In the wake of Hurricane Sandy, Kleve and colleagues have worked to bolster work-from-home capabilities of Thrivent employees, specifically with regard to staffers bringing home work-issued laptop computers. “Sandy didn’t affect us directly from a building perspective, but we used it as an opportunity to take a look at our plan,” Kleve said.

According to the U.S. Securities and Exchange Commission’s August 2013 assessment of business-continuity plans in the wake of Sandy, investment advisers generally switched to back-up sites or systems in advance of expected trouble. Some advisers reported buildings were shut for days or weeks, and there were extended outages of power, phone systems, and internet.
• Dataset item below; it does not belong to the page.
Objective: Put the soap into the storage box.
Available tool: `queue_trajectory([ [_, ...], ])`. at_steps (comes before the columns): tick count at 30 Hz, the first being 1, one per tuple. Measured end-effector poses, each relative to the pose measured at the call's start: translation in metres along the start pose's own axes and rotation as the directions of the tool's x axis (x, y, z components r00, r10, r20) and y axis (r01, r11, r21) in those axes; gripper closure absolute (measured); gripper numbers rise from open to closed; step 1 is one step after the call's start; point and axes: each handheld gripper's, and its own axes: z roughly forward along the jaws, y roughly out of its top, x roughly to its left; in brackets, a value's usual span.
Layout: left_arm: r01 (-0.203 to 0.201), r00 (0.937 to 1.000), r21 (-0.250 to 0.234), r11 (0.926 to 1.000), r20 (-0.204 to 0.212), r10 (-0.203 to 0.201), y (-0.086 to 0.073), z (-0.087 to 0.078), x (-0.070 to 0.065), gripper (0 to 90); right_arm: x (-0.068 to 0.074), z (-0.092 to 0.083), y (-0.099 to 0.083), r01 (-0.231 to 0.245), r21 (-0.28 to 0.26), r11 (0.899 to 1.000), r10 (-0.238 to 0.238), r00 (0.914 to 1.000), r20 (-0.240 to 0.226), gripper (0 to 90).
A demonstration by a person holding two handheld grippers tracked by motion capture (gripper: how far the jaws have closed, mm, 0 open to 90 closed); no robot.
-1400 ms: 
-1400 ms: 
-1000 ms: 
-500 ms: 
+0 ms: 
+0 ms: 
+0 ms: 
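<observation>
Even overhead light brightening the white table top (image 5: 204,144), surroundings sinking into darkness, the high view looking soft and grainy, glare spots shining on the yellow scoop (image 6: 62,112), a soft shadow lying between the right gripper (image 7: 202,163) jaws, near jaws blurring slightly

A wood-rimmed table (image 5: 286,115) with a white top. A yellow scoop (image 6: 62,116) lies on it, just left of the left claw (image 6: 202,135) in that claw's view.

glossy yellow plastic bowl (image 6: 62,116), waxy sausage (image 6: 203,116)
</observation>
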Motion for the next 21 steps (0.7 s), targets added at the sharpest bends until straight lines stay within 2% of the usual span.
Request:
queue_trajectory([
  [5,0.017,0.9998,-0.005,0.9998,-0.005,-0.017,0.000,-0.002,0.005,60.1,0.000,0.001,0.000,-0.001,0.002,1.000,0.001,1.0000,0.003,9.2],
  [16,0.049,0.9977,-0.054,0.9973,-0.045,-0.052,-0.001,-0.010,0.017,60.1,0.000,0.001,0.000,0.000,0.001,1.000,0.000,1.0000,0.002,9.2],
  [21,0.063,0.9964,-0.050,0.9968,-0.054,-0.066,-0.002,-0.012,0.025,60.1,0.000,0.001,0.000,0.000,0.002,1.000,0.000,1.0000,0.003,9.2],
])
Some advisers maintained critical business functions in more than one location, perhaps by establishing a remote, backup location with an unaffiliated adviser. More often, advisers used employees’ homes, branch offices, data centers or hotels as alternate locations, and advisers deployed back-up generators at home to ensure connectivity.

“First and foremost it’s about preparation and planning, which starts with working with the business and management to answer some tough, yet basic key questions,” said Christopher Horne, assistant vice president, business continuity management and corporate security at CIBC Mellon. “For example, what are the essential requirements to deliver critical services? Which staff has critical functions, and where should they be directed to work in the event a building is unavailable? How will clients, employees and other stakeholders be kept informed?”

CIBC Mellon is an asset servicing provider, so asset managers, institutional investors and other stakeholders rely on it to have core services available. “We maintain backup sites, alternate working arrangements and we leverage a global network through our parent companies BNY Mellon and CIBC, which provides us with strong redundancy in the event of a widespread issue,” said Horne. “We have a robust incident management process, which we exercise regularly.”

“It’s primarily an issue of setting up offsite backup, as well as trading facilities,” said Ron Geffner, partner at law firm Sadis & Goldberg. “Cost varies depending on the needs of the firms. And the expertise is highly dependent on the strategy employed by the manager. Some managers are active traders and much of the business is outsourced, while others have highly proprietary internal models that require significant investments in hardware and support.”

Noted Dobner of GFI Group, “The only way to really recover from a building loss is to have a backup trading floor. Some companies have multiple trading programs located on their physical site where they can move traders around and that is a little more practical. We tend to be more concentrated so, therefore, we need to have operators at our backup site.”